Published in final edited form as: Neurosci Lett. 2008 Jul 10;442(3):190–194. doi: 10.1016/j.neulet.2008.06.086

Expression of the LRRK 2 gene in the midbrain dopaminergic neurons of the substantia nigra

Baek-Soo Han 1, Lorraine Iacovitti 2, Taku Katano 3, Nobutaka Hattori 3, Wongi Seol 4, Kwang-Soo Kim 1,*
PMCID: PMC2737127  NIHMSID: NIHMS123446  PMID: 18634852

Abstract

A hallmark of Parkinson’s disease (PD) is the progressive loss of the A9 midbrain dopaminergic (mDA) neurons in the substantia nigra pars compacta. Recently, multiple causative mutations have been identified in the leucine-rich repeat kinase 2 (LRRK2) gene for both familial and sporadic PD cases. Therefore, to investigate functional roles of LRRK2 in normal and/or diseased brain, it is critical to define LRRK2 expression in mDA neurons. To address whether LRRK2 mRNA and protein are expressed in mDA neurons, we purified DA neurons from the tyrosine hydroxylase (TH)-GFP transgenic mouse using FACS-sorting and analyzed the expression of LRRK2 and other mDA markers. We observed that all mDA markers tested in this study (TH, Pitx3, DAT, Nurr1 and Lmx1a) are robustly expressed only in GFP+ cells, but not in GFP cells. Notably, LRRK2 was expressed in both GFP+ and GFP cells. Consistent with this, our immunohistochemical analyses showed that LRRK2 is expressed in TH-positive mDA neurons as well as in surrounding TH-negative cells in the rat brain. Importantly, in the midbrain region, LRRK2 protein was preferentially expressed in A9 DA neurons of the substantia nigra, compared to A10 DA neurons of the ventral tegmental area. However, LRRK2 was also highly expressed in the cortical and hippocampal regions. Taken together, our results suggest that LRRK2 may have direct functional role(s) in the neurophysiology of A9 DA neurons and that dysfunction of these neurons by mutant LRRK2 may directly cause their selective degeneration.

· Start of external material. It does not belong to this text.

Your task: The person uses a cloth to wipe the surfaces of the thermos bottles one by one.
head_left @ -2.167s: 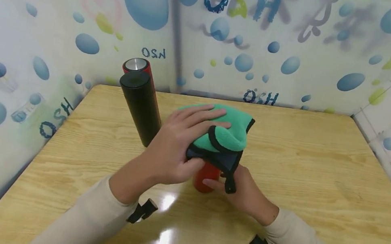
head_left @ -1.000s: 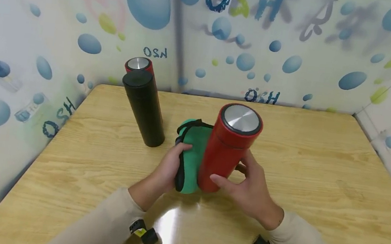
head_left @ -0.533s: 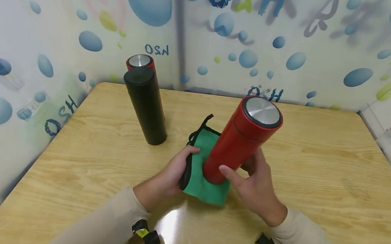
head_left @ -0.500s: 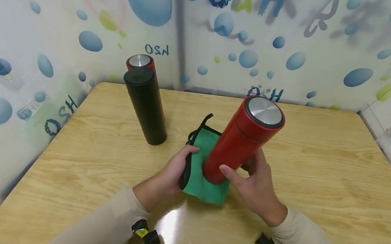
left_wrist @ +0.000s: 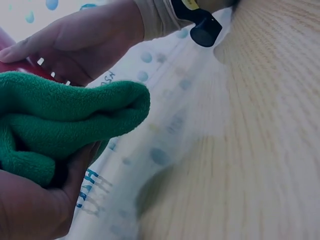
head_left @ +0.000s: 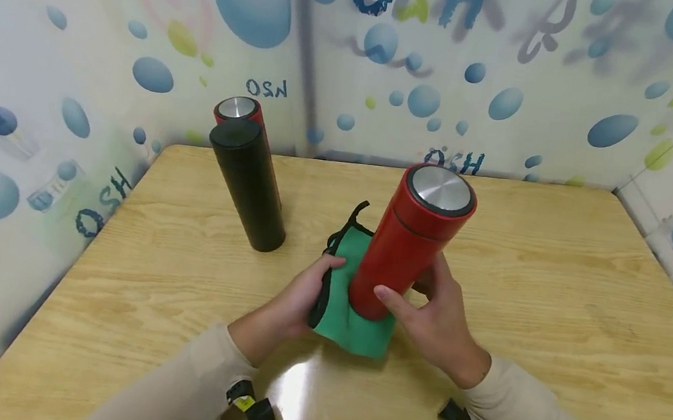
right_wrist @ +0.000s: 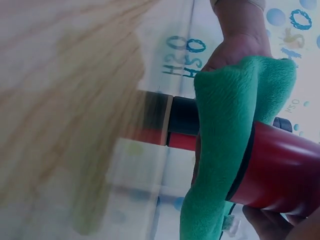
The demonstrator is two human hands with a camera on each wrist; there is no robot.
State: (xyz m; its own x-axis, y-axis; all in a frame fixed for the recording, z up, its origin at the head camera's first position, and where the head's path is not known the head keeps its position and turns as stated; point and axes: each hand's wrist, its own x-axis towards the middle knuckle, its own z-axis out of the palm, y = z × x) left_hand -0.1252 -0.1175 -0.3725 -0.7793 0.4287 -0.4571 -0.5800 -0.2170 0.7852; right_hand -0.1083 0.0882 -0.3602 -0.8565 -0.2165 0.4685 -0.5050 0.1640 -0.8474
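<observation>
A red thermos flask (head_left: 403, 253) with a silver-topped lid leans to the right, raised off the table. My right hand (head_left: 442, 324) grips its lower side, thumb in front. In my left hand (head_left: 297, 296) is a green cloth (head_left: 353, 334) with black edging and a black loop, the thumb lying over its edge. Its green face lies against the flask's base, which the right wrist view shows pressed to the folded cloth (right_wrist: 225, 135). The left wrist view has the bunched cloth (left_wrist: 70, 112) above the fingers, which are mostly hidden by it.
A black flask (head_left: 251, 189) stands upright at the left of the wooden table (head_left: 555, 279). Behind it, largely covered, is another red flask (head_left: 238, 108) with a silver lid. A patterned wall (head_left: 354, 65) closes off the back.
My left hand has brought the cloth from over the flask's top down to its base. The flask, upright earlier, has been lifted and tilted right, and leans slightly less than half a second ago.
</observation>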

Keywords: dopaminergic neurons, leucine-rich repeat kinase 2 (LRRK2), Parkinson’s disease, substantia nigra

Parkinson’s disease (PD) is the second most common neurodegenerative disease affecting more than 1% of the population over age 55. However, its etiology is largely unknown. Like other complex human disorders, PD is likely affected by both environmental and genetic factors. However, until recently the prevailing hypothesis was that PD-related neurodegeneration results from exposure to neurotoxin(s). While the sporadic form of PD afflicts the majority of sufferers, a small proportion of all PD cases (approximately 5%) is inherited representing the familial form [6]. During the last decade or so, intensive genetic linkage studies have mapped ten PD-related loci, PARK1-PARK13 [1]. Although these familial forms represent a minor population of PD, their identification and functional characterization are important because the underlying molecular genetic mechanisms may shed new insights into PD pathogenesis. Two groups recently reported that mutation of the leucine-rich repeat kinase 2 (LRRK2) gene, encoding dardarin (derived from the Basque word, dardara, for tremor), a 2527 amino acid protein, is responsible for PARK8-linked autosomal dominant PD [15, 22]. Strikingly, subsequent genetic studies indicated that LRRK2 mutations were found in approximately 3% to 7% of familial PD and 1% to 3% in sporadic PD in several ethnic populations [17], with the highest prevalence (up to 40%) in North Africans and Ashkanezi Jews [11, 14, 19]. Until now, studies showed that some mutant forms of LRRK2 (e.g., G2019S and R1441C) significantly increase kinase activity and cause cell death [5, 21]. Another study reported that overexpression of LRRK2 could induce cell death via apoptotic mechanisms [9].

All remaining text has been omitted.